→ **Action item**
Transcribe only the part of the material below that begins at the line containing "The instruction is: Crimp" and ends at the line containing "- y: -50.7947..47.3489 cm", with both kept and images left out.
START Record extracts
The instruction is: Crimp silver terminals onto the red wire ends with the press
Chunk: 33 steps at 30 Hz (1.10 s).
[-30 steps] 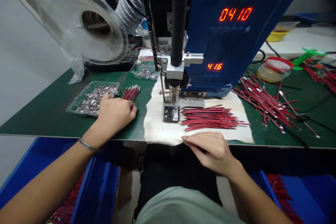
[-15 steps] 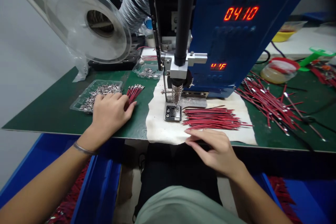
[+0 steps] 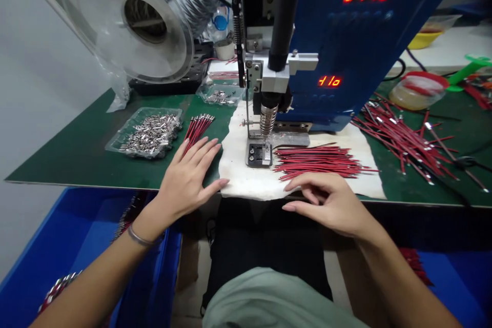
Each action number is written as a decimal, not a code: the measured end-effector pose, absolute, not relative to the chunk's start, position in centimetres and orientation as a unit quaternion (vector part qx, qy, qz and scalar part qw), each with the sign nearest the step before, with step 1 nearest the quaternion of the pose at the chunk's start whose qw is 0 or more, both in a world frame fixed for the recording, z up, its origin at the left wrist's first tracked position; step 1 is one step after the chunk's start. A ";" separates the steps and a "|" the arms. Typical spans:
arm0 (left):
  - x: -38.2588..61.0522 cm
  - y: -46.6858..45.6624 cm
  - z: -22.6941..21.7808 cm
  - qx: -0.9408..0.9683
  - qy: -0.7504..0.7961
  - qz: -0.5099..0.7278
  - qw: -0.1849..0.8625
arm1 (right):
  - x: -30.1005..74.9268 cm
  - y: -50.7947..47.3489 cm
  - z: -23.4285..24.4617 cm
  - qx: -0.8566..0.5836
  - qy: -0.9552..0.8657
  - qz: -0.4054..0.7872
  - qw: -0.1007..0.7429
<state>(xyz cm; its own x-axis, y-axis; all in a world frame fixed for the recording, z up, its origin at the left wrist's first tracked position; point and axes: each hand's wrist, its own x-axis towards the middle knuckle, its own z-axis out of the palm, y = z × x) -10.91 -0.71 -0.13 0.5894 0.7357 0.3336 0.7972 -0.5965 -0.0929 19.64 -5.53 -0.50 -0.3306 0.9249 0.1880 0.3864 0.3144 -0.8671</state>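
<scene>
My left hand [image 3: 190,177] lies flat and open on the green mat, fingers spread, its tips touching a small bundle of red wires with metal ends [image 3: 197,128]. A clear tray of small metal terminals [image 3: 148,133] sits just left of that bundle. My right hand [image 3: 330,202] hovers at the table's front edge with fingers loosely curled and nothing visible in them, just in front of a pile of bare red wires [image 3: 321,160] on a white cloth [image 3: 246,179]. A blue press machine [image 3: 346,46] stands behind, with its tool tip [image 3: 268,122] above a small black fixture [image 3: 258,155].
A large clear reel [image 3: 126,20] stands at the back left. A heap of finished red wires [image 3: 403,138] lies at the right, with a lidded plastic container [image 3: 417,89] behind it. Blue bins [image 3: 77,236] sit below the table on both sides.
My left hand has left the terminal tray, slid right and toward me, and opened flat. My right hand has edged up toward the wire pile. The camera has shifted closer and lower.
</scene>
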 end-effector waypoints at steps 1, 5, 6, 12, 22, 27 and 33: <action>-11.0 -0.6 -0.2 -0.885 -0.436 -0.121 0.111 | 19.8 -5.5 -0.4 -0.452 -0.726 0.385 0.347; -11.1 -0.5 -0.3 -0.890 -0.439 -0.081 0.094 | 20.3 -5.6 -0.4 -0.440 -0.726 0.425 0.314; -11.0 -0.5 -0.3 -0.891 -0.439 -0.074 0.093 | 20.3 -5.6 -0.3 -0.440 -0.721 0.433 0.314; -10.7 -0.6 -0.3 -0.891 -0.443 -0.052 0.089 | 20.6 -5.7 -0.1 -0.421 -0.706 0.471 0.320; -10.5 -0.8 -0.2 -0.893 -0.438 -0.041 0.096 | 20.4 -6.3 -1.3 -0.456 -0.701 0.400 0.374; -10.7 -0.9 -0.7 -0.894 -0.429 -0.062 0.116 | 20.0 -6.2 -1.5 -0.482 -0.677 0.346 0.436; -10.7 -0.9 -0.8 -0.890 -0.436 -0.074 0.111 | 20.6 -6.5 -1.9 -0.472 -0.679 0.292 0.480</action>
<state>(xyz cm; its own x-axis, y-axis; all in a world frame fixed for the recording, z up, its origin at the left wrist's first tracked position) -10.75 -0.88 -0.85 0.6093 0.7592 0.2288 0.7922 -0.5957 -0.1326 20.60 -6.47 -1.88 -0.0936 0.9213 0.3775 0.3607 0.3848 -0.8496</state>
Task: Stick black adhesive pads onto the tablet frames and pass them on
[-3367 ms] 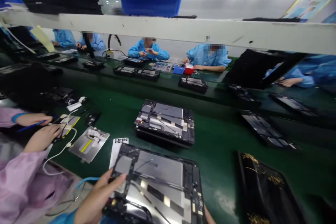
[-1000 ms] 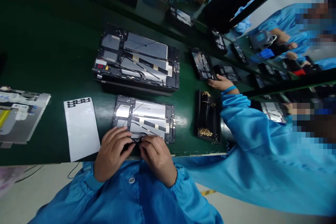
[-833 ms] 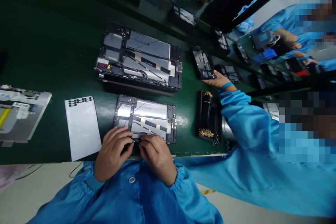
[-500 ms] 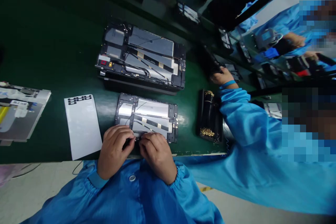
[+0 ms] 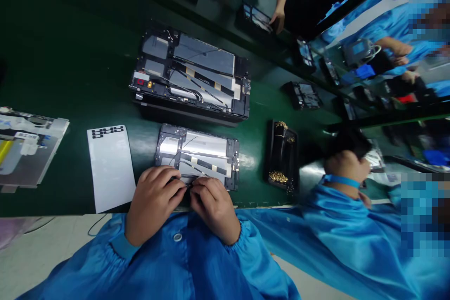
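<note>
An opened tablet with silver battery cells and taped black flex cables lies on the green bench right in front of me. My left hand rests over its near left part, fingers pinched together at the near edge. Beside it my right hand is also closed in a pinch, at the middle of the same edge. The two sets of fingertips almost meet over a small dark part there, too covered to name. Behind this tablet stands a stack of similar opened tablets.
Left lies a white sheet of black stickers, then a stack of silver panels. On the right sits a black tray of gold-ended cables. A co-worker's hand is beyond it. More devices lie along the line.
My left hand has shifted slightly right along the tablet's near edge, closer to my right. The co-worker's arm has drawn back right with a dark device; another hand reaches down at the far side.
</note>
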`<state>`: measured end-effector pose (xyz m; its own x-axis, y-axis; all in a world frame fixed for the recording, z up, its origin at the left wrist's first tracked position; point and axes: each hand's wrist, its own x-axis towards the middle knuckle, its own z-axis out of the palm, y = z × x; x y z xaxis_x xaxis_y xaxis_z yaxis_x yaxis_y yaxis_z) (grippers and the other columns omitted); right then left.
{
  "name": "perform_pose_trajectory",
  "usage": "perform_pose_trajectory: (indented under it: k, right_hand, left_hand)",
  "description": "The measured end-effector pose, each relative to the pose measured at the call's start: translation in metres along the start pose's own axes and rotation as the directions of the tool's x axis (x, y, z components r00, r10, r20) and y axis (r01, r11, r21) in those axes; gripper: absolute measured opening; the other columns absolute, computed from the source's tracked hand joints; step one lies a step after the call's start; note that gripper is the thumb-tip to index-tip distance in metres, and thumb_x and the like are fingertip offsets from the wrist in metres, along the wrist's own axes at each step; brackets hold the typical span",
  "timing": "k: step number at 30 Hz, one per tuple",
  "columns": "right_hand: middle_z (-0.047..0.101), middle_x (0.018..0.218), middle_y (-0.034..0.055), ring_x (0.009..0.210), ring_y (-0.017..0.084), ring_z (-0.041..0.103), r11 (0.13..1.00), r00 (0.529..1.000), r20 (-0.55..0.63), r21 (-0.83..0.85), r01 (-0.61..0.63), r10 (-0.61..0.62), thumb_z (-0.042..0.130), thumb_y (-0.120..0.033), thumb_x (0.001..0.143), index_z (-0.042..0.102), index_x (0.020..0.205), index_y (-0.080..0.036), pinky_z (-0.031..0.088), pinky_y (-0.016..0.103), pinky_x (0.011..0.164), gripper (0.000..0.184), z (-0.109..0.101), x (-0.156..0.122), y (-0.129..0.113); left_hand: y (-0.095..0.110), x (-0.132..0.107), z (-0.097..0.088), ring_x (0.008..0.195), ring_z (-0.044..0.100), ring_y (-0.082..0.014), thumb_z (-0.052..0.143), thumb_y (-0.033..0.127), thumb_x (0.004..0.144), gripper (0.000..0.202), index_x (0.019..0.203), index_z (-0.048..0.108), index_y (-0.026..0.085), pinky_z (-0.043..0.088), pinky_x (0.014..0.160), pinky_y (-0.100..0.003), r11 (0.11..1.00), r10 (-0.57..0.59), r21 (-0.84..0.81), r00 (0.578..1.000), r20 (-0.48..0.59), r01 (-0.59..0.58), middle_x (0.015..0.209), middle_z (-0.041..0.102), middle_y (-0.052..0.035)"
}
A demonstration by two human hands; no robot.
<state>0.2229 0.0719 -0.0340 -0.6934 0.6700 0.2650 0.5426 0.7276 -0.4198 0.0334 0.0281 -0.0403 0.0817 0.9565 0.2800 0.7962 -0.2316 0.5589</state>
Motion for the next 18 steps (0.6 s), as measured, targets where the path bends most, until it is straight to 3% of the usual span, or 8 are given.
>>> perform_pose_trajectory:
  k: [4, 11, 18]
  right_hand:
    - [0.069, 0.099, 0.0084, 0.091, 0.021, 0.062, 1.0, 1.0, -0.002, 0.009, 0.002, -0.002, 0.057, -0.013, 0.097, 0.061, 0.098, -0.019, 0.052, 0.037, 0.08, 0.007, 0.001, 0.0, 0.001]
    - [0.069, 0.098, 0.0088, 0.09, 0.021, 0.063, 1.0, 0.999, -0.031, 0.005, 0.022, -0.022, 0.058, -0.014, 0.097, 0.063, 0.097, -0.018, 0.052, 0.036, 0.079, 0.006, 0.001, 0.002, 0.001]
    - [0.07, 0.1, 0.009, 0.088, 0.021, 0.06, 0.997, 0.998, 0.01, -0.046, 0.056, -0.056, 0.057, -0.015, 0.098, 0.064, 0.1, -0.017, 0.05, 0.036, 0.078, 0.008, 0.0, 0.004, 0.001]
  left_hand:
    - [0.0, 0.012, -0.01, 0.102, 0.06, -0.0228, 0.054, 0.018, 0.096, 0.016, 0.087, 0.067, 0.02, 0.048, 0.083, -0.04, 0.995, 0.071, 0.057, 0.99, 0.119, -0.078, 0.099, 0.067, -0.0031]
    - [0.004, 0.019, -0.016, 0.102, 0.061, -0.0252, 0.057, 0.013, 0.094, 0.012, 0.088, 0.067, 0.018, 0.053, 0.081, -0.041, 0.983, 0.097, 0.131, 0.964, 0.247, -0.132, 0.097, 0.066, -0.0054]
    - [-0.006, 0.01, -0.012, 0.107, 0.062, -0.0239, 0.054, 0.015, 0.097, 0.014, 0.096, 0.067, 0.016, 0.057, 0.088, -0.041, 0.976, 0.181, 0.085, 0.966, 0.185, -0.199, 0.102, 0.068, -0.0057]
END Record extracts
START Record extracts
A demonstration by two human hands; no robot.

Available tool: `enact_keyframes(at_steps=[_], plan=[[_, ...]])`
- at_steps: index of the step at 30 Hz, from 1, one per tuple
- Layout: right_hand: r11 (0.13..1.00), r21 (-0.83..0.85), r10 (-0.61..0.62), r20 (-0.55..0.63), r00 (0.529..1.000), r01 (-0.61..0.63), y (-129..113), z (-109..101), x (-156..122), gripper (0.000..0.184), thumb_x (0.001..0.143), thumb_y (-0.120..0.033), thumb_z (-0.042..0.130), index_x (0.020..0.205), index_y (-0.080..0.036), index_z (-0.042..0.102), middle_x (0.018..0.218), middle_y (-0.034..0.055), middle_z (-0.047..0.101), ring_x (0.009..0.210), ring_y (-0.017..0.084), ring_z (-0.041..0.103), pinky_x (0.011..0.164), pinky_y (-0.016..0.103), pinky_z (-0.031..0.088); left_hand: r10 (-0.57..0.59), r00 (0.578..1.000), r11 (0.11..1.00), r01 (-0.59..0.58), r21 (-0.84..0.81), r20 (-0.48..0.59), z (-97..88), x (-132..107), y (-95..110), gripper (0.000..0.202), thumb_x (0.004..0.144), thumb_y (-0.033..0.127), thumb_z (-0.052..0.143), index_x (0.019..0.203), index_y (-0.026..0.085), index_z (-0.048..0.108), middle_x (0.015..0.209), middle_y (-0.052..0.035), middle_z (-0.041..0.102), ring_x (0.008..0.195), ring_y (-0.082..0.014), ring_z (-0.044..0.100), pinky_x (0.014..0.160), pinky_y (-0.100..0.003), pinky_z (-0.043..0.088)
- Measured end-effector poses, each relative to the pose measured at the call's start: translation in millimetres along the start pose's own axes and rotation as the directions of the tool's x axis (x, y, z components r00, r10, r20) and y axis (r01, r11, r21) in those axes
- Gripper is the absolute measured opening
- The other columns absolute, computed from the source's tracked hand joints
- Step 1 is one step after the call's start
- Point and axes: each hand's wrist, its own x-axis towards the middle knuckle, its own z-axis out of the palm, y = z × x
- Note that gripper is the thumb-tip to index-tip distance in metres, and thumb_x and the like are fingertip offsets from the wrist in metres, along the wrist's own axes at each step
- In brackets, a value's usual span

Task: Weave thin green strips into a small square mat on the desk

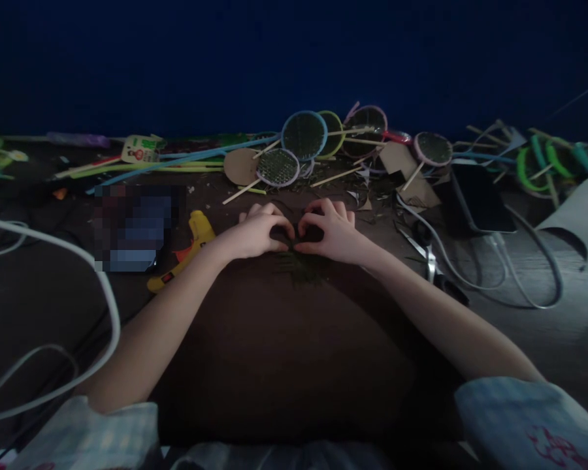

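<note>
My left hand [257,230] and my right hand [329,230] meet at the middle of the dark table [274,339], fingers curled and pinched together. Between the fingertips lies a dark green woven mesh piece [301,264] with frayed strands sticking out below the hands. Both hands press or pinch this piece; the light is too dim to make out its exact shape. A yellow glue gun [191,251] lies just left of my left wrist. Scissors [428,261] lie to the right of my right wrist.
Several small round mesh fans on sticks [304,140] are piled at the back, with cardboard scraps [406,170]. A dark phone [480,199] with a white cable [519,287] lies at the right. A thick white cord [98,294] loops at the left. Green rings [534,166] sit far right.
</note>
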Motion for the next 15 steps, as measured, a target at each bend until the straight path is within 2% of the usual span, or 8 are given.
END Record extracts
→ **Written reply**
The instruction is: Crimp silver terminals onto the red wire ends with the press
Chunk: 33 steps at 30 Hz (1.10 s).
[-30 steps] 
[-15 steps] 
[+0 steps] 
Each action number is written as a decimal, not a code: the measured end-effector pose, absolute, not relative to the chunk's start, position in centimetres and orientation as a unit quaternion (vector part qx, qy, qz and scalar part qw), each with the sign nearest the step before, with step 1 nearest the quaternion of the pose at the chunk's start whose qw is 0 or more, both in a world frame fixed for the recording, z up, its origin at the left wrist's first tracked position; step 1 is one step after the chunk's start. A ";" separates the steps and a "|" the arms. Typical spans:
arm0 (left):
  - x: -38.2588..61.0522 cm
  - y: -46.6858..45.6624 cm
  - z: -22.6941..21.7808 cm
  - qx: -0.9408..0.9683
  - qy: -0.7504..0.7961
  - qz: -0.5099..0.7278
  - qw: -0.1849..0.8625
arm1 (right):
  - x: -30.1005..74.9268 cm
  - y: -50.7947..47.3489 cm

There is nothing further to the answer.